The chemical weapons stored in bunkers at a miltary camp in north east France are not of course like the modern arsenal used to devastating and deadly affect recently by Syria’s Bashar al-Assad, but date back almost 100 years to World War One.
Since the end of the war in 1918, France has gradually been stockpiling its own collection of chemical weapons mainly due to farmers finding the potentially deadly munitions in their fields, which now mark the sites of the former battlegrounds of The Great War.
As revealed by French radio Europe1 this week, around 260 tonnes of shells almost 100 years old, are being kept under close guard at Suippes military camp to the east of the city of the northern city of Reims, in bunkers initially built to house nuclear weapons.

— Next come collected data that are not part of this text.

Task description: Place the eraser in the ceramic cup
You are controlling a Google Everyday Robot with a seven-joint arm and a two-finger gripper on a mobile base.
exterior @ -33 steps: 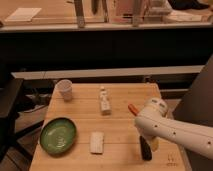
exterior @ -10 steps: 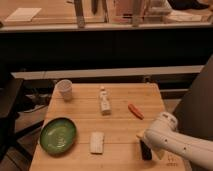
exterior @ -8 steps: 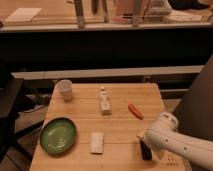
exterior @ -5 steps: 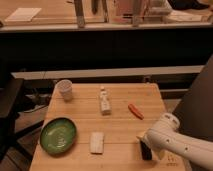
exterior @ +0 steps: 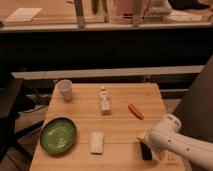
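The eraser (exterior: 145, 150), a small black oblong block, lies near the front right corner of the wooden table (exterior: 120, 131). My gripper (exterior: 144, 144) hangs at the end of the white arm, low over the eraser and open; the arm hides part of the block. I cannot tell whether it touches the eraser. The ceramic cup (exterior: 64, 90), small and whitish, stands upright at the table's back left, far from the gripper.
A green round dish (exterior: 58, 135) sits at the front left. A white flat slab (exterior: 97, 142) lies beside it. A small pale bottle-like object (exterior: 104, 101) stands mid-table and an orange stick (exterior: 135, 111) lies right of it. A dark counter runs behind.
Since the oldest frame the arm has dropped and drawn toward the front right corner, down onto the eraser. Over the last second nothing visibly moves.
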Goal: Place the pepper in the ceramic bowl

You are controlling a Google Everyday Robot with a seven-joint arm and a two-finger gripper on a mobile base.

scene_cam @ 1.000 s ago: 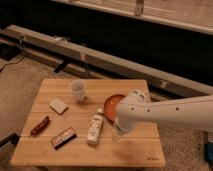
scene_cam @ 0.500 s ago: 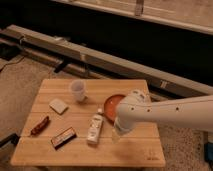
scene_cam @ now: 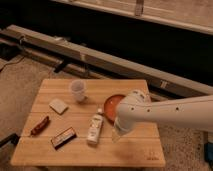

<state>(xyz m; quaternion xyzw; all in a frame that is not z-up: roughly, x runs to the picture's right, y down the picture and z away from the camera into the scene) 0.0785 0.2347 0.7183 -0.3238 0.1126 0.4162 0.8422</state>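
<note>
Pepper (scene_cam: 40, 125) is lying flat near the left edge of the wooden table (scene_cam: 125, 155), untouched and well apart from the bowl (scene_cam: 111, 104). Bowl is sitting right of centre, its right side hidden behind the white arm (scene_cam: 170, 112). Claw (scene_cam: 119, 134) is hanging just below the bowl, beside the white bottle (scene_cam: 95, 129), jaws standing wide, gripping nothing, touching neither. Cup (scene_cam: 77, 90), pale square piece (scene_cam: 58, 105) and dark bar (scene_cam: 63, 137) are sitting apart. Versus the earlier frames: nothing is changing, arm and objects are staying put.
</note>
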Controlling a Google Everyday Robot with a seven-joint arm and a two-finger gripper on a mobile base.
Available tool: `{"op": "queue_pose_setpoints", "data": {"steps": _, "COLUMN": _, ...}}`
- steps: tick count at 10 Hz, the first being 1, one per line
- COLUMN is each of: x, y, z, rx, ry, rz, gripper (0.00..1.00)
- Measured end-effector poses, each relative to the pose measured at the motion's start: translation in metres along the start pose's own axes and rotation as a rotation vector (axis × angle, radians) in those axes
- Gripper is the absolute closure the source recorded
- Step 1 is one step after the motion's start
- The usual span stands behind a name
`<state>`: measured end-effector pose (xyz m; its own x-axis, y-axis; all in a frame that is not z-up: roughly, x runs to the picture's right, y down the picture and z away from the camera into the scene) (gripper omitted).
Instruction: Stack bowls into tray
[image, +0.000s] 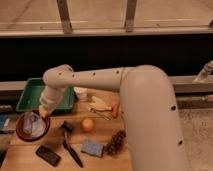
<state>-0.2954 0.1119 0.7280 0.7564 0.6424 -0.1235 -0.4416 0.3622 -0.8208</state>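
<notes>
One dark red-brown bowl (31, 128) with a pale glassy inside sits at the left edge of the wooden table, in front of the tray. The green tray (35, 95) lies at the back left; my arm hides part of its right side. My gripper (43, 113) hangs from the pale arm right at the bowl's upper right rim, touching or just above it. No second bowl shows.
On the table are a white cup (80, 92), a pale banana-like thing (99, 105), an orange-red item (116, 109), an orange (88, 124), a pine cone (116, 142), a blue sponge (92, 148), a black brush (71, 149) and a black phone (48, 155).
</notes>
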Motion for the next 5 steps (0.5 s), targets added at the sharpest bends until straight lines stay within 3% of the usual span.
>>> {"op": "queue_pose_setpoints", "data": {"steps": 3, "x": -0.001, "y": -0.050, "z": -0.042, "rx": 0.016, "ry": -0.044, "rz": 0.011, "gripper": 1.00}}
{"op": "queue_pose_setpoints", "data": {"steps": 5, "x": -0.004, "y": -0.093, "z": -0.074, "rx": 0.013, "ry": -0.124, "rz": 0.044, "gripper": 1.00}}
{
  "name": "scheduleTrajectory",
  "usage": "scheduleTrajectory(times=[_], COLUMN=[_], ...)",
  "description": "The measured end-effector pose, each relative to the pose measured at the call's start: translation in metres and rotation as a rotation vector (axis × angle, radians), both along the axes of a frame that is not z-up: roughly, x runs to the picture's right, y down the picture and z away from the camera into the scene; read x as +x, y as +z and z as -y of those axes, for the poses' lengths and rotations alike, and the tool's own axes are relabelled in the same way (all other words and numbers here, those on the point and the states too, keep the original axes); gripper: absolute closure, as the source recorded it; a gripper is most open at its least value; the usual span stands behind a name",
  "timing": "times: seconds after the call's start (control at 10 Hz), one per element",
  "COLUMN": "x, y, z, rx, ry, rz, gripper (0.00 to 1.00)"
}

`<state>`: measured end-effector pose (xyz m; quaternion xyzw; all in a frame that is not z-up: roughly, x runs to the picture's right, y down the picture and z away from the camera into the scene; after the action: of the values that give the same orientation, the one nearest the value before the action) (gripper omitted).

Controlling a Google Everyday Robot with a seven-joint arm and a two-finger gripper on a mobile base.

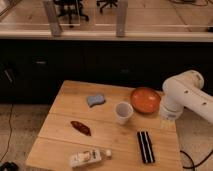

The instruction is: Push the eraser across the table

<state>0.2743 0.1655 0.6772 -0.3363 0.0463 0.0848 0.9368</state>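
Observation:
The eraser (145, 146), a long flat black block with a pale stripe, lies on the light wooden table (65, 102) near its front right corner, pointing front to back. My gripper (166, 121) hangs from the white arm (185, 95) over the table's right edge. It is behind and to the right of the eraser, apart from it, and it holds nothing that I can see.
A white cup (123, 112) stands mid-table, behind and left of the eraser. An orange bowl (145, 99) sits at the back right beside the arm. A blue-grey sponge (95, 100), a reddish-brown oblong (80, 127) and a lying white bottle (89, 157) are on the left half.

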Motion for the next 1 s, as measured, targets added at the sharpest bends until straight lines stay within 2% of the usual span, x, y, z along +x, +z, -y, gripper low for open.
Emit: scheduleTrajectory(times=[0.1,0.4,0.5,1.0], x=[-0.001,-0.002,-0.002,-0.002], y=[0.0,-0.002,-0.003,-0.007], z=[-0.002,-0.012,-0.015,-0.039], rx=[-0.005,-0.028,-0.034,-0.079], ry=[0.005,0.036,0.045,0.092], rz=[-0.002,-0.02,-0.025,-0.051], gripper=[0.63,0.9,0.94,0.95])
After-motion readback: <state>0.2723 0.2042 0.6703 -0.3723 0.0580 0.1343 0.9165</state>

The munitions may be old but they are certainly not harmless and are kept under watch 24 hours a day, seven days a week.
“These munitions will soon be 100 years old. They are oxidised and have lost all their markings,” a minesweeper Pierre-Yves Chaneaux, told Europe1 radio on Monday.
“These shells contain phosgene, mustard gas and hydrogen cyanide. They are dangerous products,” he added.

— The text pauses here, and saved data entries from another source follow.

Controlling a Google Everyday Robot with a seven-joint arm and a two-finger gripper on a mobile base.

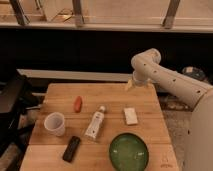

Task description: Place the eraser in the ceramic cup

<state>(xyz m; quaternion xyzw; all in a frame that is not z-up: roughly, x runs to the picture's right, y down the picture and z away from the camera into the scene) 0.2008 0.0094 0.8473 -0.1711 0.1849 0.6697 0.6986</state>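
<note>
A tube (96, 124), a white block (131, 115), a green bowl (129, 151) and a small orange item (78, 103), perhaps a carrot, are spread over the table (112, 97). The eraser (71, 148) is seen near the front edge, just beside the cup (55, 123). The gripper (130, 85), faintly made out, is held spread and empty over the far right edge, with the arm bent downward.

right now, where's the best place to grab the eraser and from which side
Take the eraser from straight above, jaws across its narrow width at mid-length. It lies flat on the table, so only its long side edges offer a hold, and both are free: the ceramic cup and the tube sit apart from it. The gripper hangs open over the table's back right corner.
</note>
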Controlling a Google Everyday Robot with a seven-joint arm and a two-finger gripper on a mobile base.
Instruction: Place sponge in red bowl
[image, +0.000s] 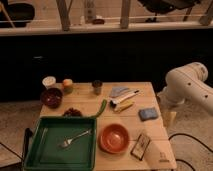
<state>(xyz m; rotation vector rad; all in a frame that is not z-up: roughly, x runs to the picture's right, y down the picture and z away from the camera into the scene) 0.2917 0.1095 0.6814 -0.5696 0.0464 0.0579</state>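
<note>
A blue sponge (148, 114) lies on the wooden table (157, 150) near its right edge. A red-orange bowl (114, 138) stands empty at the front middle, left of and nearer than the sponge. My gripper (169, 118) hangs at the end of the white arm (190, 85), just off the table's right edge and beside the sponge, apart from it. It holds nothing that I can see.
A green tray (35, 155) with a fork (76, 138) fills the front left. A dark maroon bowl (51, 97), white cup (49, 81), orange fruit (67, 85) and dark cup (97, 87) stand at the back. A grey cloth (119, 91), a yellow item (123, 105) and a packet (140, 146) lie near the sponge.
</note>
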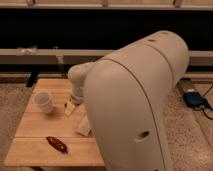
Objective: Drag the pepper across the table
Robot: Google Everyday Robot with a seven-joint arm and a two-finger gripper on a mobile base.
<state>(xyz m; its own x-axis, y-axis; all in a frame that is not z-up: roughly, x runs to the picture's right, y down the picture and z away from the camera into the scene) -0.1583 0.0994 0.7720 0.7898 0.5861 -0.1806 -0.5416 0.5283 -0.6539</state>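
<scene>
Pepper (57, 144) lies near the front edge of the surface (35, 125), apart from my tool (70, 106), which hangs over the middle beside the cup (43, 101); how open it is I cannot tell

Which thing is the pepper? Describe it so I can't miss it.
On the light wooden plank table, look near the front edge, in front of the white cup. The small dark red glossy pepper lies there, clear of the gripper by the white arm; it alone is red and tapered.
</scene>
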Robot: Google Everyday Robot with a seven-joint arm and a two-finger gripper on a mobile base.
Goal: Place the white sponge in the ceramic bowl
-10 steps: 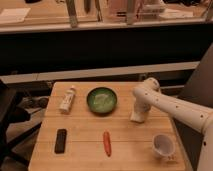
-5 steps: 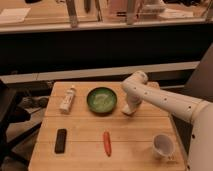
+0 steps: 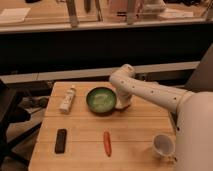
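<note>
The ceramic bowl (image 3: pixel 101 99), glossy green with a paler centre, sits at the back middle of the wooden table (image 3: pixel 135 135). My white arm reaches in from the right and bends down. Its gripper (image 3: pixel 123 103) hangs low beside the bowl's right rim and is shut. The white sponge is hidden; I cannot tell whether it is in the gripper. Nothing white shows inside the bowl.
A white labelled tube (image 3: pixel 68 99) lies left of the bowl. A black bar (image 3: pixel 60 140) lies at the front left and an orange carrot (image 3: pixel 107 143) at the front middle. A white cup (image 3: pixel 163 145) stands front right. A dark counter runs behind the table.
The arm has swung left from the table's right-middle toward the bowl, so the gripper now sits against the bowl's right side. The other objects have not moved.
</note>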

So why does France still have 17,000 shells and other munitions nearly 100 years after World War ended , you might ask?
The problem stems from the fact that under the rules of the Convention on the Prohibition of Chemical Weapons, that came into force in April 1997, the weapons must be destroyed in a certain way. SInce that day authorities have simply had to collect in all the shells that are found and store them.

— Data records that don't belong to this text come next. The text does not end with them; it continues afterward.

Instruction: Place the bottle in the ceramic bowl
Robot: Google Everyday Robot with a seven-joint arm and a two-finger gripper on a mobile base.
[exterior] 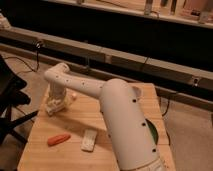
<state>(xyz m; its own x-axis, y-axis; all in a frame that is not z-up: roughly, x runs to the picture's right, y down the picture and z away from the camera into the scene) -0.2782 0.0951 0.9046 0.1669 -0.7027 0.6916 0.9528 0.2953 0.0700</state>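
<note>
My gripper [55, 105] hangs low over the left end of the wooden table [75, 125], at the end of the white arm [120, 115] that reaches in from the lower right. A small white thing [73, 95] shows just right of the gripper, close to it; it may be the bottle, but I cannot tell whether it is held. Of the dark green ceramic bowl [153, 134] only a thin edge shows at the right, behind the arm; the rest is hidden.
An orange carrot-like piece [59, 139] lies at the front left. A flat white bar [89, 140] lies to its right. A white cup rim [135, 90] peeks out behind the arm. A dark chair [10, 100] stands left of the table.
</note>
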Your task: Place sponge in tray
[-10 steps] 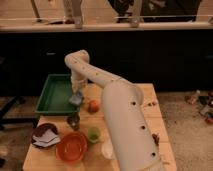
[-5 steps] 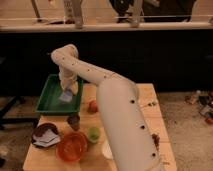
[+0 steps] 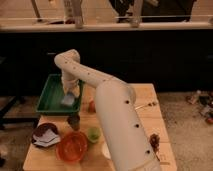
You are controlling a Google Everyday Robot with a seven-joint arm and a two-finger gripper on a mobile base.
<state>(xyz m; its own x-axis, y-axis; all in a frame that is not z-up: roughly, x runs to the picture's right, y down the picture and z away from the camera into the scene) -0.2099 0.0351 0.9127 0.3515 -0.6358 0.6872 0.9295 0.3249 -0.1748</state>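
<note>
The green tray lies at the table's back left corner. The grey-blue sponge sits at the tip of my gripper, over the right part of the tray's floor. My white arm rises from the lower right, bends at the top and points down into the tray. The gripper is shut on the sponge, and I cannot tell whether the sponge touches the tray floor.
On the wooden table in front of the tray stand a dark cup, a small green cup, an orange bowl and a dark-and-white bag. A red object lies beside the tray.
The gripper carried the sponge left from beside the tray to over the tray floor, then lowered it slightly.
</note>
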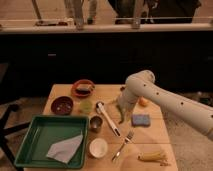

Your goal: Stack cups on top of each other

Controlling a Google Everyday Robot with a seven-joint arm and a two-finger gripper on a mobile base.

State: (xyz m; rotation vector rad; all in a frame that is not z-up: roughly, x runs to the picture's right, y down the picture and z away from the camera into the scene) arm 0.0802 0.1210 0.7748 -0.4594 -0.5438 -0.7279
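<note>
The pale yellow-green cup (86, 106) stands upright on the wooden table (150, 137), left of centre. The dull silver-grey metal cup (96, 123) stands upright just in front of it, to its right, beside the green tray. The two cups are apart. My white arm reaches in from the right. Its gripper (120, 105) points down over the middle of the table, to the right of both cups and of a white long-handled utensil (108, 118). It touches neither cup.
A dark red bowl (62, 105) and a second bowl (82, 88) sit at the back left. The green tray (30, 145) holds a napkin (65, 148). Also on the table are a white cup (97, 147), fork (124, 144), blue sponge (141, 120), orange (143, 102) and a yellow item (152, 157).
</note>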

“Becasue of this convention, we are no longer allowed to dispose of chemical weapons in ways that create hazards to personnel or the environment, so they have been stored,” said Channeaux.
To solve the problem a new factory is currently being built in the Aube region of north east France, that will enable authorities to safely dispose of the century-old weapons.
However the factory won’t open until 2016 and according to reports it will still take a decade to destroy the thousands of shells at a cost of €100 million.